● What the task requires
Write the entries out again. Each one must match exactly.

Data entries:
--------------------------------

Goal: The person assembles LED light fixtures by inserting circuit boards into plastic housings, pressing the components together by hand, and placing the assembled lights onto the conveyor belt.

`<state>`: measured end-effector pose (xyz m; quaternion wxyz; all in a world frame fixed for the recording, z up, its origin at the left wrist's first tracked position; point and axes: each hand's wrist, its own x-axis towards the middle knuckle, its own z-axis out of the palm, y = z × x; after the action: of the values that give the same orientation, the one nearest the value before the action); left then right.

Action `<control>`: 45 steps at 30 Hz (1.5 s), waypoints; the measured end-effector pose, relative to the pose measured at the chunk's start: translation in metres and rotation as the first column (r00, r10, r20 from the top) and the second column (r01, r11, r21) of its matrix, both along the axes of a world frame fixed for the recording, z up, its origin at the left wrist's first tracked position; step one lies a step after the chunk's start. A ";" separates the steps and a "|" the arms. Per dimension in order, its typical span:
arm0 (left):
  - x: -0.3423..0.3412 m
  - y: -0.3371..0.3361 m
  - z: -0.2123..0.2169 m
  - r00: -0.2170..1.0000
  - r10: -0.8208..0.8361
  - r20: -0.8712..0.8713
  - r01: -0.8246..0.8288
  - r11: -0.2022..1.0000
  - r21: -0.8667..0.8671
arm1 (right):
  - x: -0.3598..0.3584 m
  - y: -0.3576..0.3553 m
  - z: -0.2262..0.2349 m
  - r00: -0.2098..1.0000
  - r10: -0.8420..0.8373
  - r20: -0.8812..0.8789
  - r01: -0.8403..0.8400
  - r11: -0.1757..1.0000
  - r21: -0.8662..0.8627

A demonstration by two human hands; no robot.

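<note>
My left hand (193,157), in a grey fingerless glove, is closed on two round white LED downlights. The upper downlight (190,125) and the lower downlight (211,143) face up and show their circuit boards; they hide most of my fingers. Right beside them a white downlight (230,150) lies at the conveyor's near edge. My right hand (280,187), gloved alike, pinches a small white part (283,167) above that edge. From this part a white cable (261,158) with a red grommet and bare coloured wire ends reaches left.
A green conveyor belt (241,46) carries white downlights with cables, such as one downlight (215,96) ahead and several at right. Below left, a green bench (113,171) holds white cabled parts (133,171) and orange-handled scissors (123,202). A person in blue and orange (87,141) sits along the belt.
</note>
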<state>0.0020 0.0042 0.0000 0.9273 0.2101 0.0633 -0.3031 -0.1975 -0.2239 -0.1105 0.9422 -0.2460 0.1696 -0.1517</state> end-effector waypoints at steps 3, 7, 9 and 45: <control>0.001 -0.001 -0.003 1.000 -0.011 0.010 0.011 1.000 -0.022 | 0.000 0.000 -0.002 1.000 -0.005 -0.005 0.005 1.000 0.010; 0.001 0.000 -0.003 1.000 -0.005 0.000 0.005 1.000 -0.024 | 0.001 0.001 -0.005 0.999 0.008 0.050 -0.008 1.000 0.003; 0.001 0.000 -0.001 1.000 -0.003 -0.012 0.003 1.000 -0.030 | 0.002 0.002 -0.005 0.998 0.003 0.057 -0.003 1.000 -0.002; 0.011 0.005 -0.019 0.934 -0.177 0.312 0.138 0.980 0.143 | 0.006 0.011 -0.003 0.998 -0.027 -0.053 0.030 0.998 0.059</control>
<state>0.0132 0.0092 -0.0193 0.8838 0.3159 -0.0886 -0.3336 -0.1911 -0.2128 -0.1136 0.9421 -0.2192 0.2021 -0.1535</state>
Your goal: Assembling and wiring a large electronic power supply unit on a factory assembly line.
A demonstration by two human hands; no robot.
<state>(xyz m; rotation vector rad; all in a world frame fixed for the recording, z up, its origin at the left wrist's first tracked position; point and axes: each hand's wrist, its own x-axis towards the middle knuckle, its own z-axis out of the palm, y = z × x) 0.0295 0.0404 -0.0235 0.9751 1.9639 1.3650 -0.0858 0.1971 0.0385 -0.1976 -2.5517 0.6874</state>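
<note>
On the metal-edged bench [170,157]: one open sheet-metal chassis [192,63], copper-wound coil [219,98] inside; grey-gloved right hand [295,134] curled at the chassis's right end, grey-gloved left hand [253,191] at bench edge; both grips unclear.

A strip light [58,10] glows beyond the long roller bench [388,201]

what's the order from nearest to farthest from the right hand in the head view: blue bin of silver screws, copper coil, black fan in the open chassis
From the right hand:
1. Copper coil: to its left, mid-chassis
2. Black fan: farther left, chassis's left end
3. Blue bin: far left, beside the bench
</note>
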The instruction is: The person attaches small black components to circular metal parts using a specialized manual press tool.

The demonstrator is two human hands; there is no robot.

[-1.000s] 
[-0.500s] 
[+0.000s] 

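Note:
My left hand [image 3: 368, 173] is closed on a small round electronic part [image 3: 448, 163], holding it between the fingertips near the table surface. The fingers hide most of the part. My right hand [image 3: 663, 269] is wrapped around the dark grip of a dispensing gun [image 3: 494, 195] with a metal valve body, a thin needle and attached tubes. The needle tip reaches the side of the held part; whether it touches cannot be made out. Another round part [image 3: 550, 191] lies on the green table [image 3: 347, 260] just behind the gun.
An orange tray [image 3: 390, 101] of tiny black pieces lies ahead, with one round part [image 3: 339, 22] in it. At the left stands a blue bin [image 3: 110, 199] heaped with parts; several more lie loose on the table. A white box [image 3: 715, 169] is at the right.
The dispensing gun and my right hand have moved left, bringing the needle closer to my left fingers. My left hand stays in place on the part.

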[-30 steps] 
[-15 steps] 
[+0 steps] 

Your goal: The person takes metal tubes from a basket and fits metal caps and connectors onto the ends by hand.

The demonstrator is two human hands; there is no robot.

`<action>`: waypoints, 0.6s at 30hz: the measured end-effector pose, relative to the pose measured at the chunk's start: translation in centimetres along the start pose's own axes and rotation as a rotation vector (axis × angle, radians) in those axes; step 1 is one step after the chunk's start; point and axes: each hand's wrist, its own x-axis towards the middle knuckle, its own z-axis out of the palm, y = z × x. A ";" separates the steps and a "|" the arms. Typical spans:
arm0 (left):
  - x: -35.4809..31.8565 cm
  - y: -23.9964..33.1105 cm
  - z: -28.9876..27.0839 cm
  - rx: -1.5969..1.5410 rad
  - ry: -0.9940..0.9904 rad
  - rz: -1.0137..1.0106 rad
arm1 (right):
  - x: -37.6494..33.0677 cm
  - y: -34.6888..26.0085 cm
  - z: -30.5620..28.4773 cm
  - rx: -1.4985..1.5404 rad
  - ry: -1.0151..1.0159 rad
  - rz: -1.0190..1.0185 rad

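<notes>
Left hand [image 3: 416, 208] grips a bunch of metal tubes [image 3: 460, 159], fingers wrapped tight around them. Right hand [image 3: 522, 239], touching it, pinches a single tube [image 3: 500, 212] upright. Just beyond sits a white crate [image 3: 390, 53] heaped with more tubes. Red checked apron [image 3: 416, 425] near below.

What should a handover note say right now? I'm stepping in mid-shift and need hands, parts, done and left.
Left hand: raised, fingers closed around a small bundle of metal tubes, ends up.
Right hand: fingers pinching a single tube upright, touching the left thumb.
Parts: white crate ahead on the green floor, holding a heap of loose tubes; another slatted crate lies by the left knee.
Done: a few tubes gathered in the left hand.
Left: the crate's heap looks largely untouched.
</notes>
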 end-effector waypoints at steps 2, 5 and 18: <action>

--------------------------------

● Solution to this task
Goal: The person assembles LED light fixtures by inserting circuit boards into plastic housings, pressing the components together by hand, and placing the assembled lights onto the conveyor belt.

`<state>`: measured end-effector pose (xyz m; quaternion wxyz; all in a world frame fixed for the recording, z up, its origin at the left wrist's first tracked position; point and axes: each hand's wrist, its own x-axis towards the middle knuckle, its own z-axis out of the palm, y = z × x; after the action: of the values that give the same orientation, the one nearest the value before the action); left then right.

Action `<control>`: 45 steps at 30 Hz (1.5 s), waypoints; the measured end-effector pose, relative to the pose measured at the chunk's start: translation in metres and rotation as the first column (r00, r10, r20 from the top) and the second column (r01, r11, r21) of its matrix, both along the axes of a world frame fixed for the recording, z up, its origin at the left wrist's first tracked position; step one lies a step after the chunk's start. A ";" separates the steps and a "|" the arms. Per dimension in order, its typical span:
arm0 (left):
  - x: -0.3423..0.3412 m
  - y: -0.3371..0.3361 m
  - z: -0.2123..0.2169 m
  - r00: -0.2170..1.0000
  - r10: -0.8208..0.8361
  - r20: -0.8712..0.8713
  - r01: -0.8246..0.8288
  - r11: -0.2022..1.0000
  - r21: -0.8667..0.8671
arm1 (right):
  - x: -0.3598..0.3584 m
  - y: -0.3576..0.3553 m
  - z: -0.2262..0.2349 m
  - r00: -0.2098..1.0000
  - r10: -0.8420..0.8373
  - r20: -0.8812..0.8789
  - r01: -0.8403..0.8400
  - r11: -0.1757..1.0000
  - r21: -0.8662..0.8627

A demonstration by two human hands; no robot.

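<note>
My left hand (193,157), in a grey fingerless glove, is closed on two round white LED downlights. The upper downlight (190,125) and the lower downlight (211,143) face up and show their circuit boards; they hide most of my fingers. Right beside them a white downlight (230,150) lies at the conveyor's near edge. My right hand (280,187), gloved alike, pinches a small white part (283,167) above that edge. From this part a white cable (261,158) with a red grommet and bare coloured wire ends reaches left.
A green conveyor belt (241,46) carries white downlights with cables, such as one downlight (215,96) ahead and several at right. Below left, a green bench (113,171) holds white cabled parts (133,171) and orange-handled scissors (123,202). A person in blue and orange (87,141) sits along the belt.
</note>
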<state>0.0020 0.0042 0.0000 0.9273 0.2101 0.0633 -0.3031 -0.1975 -0.2239 -0.1105 0.9422 -0.2460 0.1696 -0.1517</state> end-effector waypoints at steps 3, 7, 9 and 45: <control>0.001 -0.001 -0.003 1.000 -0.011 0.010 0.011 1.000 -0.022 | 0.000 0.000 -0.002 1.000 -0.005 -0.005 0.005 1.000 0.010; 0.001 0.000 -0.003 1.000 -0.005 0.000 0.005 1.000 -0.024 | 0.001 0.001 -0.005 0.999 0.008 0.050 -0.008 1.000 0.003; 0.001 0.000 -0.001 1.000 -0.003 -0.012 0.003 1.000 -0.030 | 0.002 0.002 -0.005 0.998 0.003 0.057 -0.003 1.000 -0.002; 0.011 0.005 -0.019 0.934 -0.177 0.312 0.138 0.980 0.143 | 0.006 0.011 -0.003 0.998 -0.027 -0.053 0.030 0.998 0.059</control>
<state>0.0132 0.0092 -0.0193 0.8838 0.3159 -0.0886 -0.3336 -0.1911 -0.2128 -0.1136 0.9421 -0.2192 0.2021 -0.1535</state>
Your goal: Assembling and wiring a large electronic power supply unit on a factory assembly line.
A demonstration by two human hands; no robot.
<state>(xyz m; rotation vector rad; all in a world frame fixed for the recording, z up, its origin at the left wrist's first tracked position; point and axes: each hand's wrist, its own x-axis towards the middle knuckle, its own z-axis out of the palm, y = z × x) 0.0295 0.0404 -0.0235 0.9751 1.9639 1.3650 -0.0858 0.1971 0.0385 -0.1976 -2.5517 0.6874</state>
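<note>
On the metal-edged bench [170,157]: one open sheet-metal chassis [192,63], copper-wound coil [219,98] inside; grey-gloved right hand [295,134] curled at the chassis's right end, grey-gloved left hand [253,191] at bench edge; both grips unclear.

A strip light [58,10] glows beyond the long roller bench [388,201]

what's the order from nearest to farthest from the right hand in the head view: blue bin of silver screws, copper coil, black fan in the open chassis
From the right hand:
1. Copper coil: to its left, mid-chassis
2. Black fan: farther left, chassis's left end
3. Blue bin: far left, beside the bench
</note>
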The instruction is: The person attaches small black components to circular metal parts using a specialized manual press tool.

The demonstrator is two human hands; there is no robot.

[-1.000s] 
[-0.500s] 
[+0.000s] 

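Note:
My left hand [image 3: 368, 173] is closed on a small round electronic part [image 3: 448, 163], holding it between the fingertips near the table surface. The fingers hide most of the part. My right hand [image 3: 663, 269] is wrapped around the dark grip of a dispensing gun [image 3: 494, 195] with a metal valve body, a thin needle and attached tubes. The needle tip reaches the side of the held part; whether it touches cannot be made out. Another round part [image 3: 550, 191] lies on the green table [image 3: 347, 260] just behind the gun.
An orange tray [image 3: 390, 101] of tiny black pieces lies ahead, with one round part [image 3: 339, 22] in it. At the left stands a blue bin [image 3: 110, 199] heaped with parts; several more lie loose on the table. A white box [image 3: 715, 169] is at the right.
The dispensing gun and my right hand have moved left, bringing the needle closer to my left fingers. My left hand stays in place on the part.
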
[-30 steps] 
[-15 steps] 
[+0 steps] 

Your goal: The person takes metal tubes from a basket and fits metal caps and connectors onto the ends by hand.

The demonstrator is two human hands; there is no robot.

`<action>`: waypoints, 0.6s at 30hz: the measured end-effector pose, relative to the pose measured at the chunk's start: translation in centimetres along the start pose's own axes and rotation as a rotation vector (axis × angle, radians) in those axes; step 1 is one step after the chunk's start; point and axes: each hand's wrist, its own x-axis towards the middle knuckle, its own z-axis out of the palm, y = z × x. A ";" separates the steps and a "|" the arms. Typical spans:
arm0 (left):
  - x: -35.4809..31.8565 cm
  - y: -23.9964..33.1105 cm
  - z: -28.9876..27.0839 cm
  - rx: -1.5969..1.5410 rad
  - ry: -0.9940..0.9904 rad
  - rz: -1.0137..1.0106 rad
arm1 (right):
  - x: -37.6494..33.0677 cm
  - y: -34.6888..26.0085 cm
  - z: -30.5620..28.4773 cm
  - rx: -1.4985..1.5404 rad
  - ry: -1.0151..1.0159 rad
  - rz: -1.0190..1.0185 rad

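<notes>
Left hand [image 3: 416, 208] grips a bunch of metal tubes [image 3: 460, 159], fingers wrapped tight around them. Right hand [image 3: 522, 239], touching it, pinches a single tube [image 3: 500, 212] upright. Just beyond sits a white crate [image 3: 390, 53] heaped with more tubes. Red checked apron [image 3: 416, 425] near below.

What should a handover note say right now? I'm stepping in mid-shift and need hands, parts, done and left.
Left hand: raised, fingers closed around a small bundle of metal tubes, ends up.
Right hand: fingers pinching a single tube upright, touching the left thumb.
Parts: white crate ahead on the green floor, holding a heap of loose tubes; another slatted crate lies by the left knee.
Done: a few tubes gathered in the left hand.
Left: the crate's heap looks largely untouched.
</notes>
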 end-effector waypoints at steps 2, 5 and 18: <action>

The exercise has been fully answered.